American baseball player (1931–2016)

Gair Roosevelt Allie (October 28, 1931 – October 4, 2016) was an American professional baseball player. A shortstop and third baseman born in Statesville, North Carolina, he played professional baseball between 1952 and 1961, including 121 games in Major League Baseball for the 1954 Pittsburgh Pirates.
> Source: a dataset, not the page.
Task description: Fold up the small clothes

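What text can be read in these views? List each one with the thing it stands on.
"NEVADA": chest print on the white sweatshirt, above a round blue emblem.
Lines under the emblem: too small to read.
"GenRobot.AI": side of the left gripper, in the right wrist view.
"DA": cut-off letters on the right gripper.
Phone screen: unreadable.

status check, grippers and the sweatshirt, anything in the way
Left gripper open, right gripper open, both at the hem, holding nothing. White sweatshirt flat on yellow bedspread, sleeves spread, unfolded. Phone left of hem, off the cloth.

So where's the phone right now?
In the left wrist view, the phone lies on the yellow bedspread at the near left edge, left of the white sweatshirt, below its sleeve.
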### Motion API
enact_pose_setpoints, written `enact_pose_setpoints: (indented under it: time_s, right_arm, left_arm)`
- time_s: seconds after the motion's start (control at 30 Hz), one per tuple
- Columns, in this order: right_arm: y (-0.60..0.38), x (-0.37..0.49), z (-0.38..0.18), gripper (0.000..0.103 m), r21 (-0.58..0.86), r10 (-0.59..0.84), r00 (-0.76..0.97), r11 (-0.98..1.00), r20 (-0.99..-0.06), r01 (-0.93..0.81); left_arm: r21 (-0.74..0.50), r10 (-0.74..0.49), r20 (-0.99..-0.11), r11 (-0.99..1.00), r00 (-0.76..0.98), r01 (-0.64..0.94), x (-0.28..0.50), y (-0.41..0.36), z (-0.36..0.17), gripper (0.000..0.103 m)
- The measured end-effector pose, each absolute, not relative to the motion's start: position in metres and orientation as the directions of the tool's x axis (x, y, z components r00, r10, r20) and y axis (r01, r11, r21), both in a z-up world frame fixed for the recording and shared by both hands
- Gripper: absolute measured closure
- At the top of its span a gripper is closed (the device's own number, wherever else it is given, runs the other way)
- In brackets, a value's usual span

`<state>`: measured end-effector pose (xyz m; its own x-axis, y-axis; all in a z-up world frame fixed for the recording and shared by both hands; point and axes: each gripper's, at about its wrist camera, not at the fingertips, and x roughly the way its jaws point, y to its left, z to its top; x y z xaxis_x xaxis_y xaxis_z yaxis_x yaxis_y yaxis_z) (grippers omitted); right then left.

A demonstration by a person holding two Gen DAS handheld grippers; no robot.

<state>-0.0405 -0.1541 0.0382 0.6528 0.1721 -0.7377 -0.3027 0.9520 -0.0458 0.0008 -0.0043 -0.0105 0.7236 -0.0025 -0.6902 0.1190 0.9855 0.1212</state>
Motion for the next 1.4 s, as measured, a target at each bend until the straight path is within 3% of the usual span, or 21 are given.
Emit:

Allie threw and batted right-handed, stood 6 ft 1 in tall and weighed 190 lb.

Allie was born in 1931 in Statesville, North Carolina, and attended Statesville High School and Wake Forest University. He played baseball for the Wake Forest frosh team in the spring of 1951.

During the summer of 1951, at age 19, Allie played semi-pro baseball for Whiteville in the Eastern North Carolina League and for Stellarton, Nova Scotia in a Canadian league. While playing in Canada, Allie compiled a .400 batting average and led the league with 19 home runs.

In September 1951, Allie signed a contract with the Pittsburgh Pirates and was paid a $20,000 bonus. He was assigned to the Double-A New Orleans Pelicans where he played during the 1952 and 1953 seasons. He was expected to land a spot with the Pirates in 1953, but he sustained a fracture of his right ankle while playing in Cuba during the off-season. As a result of the fracture, Allie was limited to 32 games with the Pelicans in 1953.

After two seasons at New Orleans, Allie spent the entire 1954 National League season with the Pirates, starting 92 games at shortstop while incumbent Dick Groat was serving in the military. Allie also started 18 games at third base. He collected 83 hits, including eight doubles, six triples and three home runs, batting .199 with 30 runs batted in.

He returned to New Orleans in 1955 and spent the rest of his baseball career in the minor leagues, retiring in 1961.

Gair Allie died in San Antonio, Texas, at the age of 84.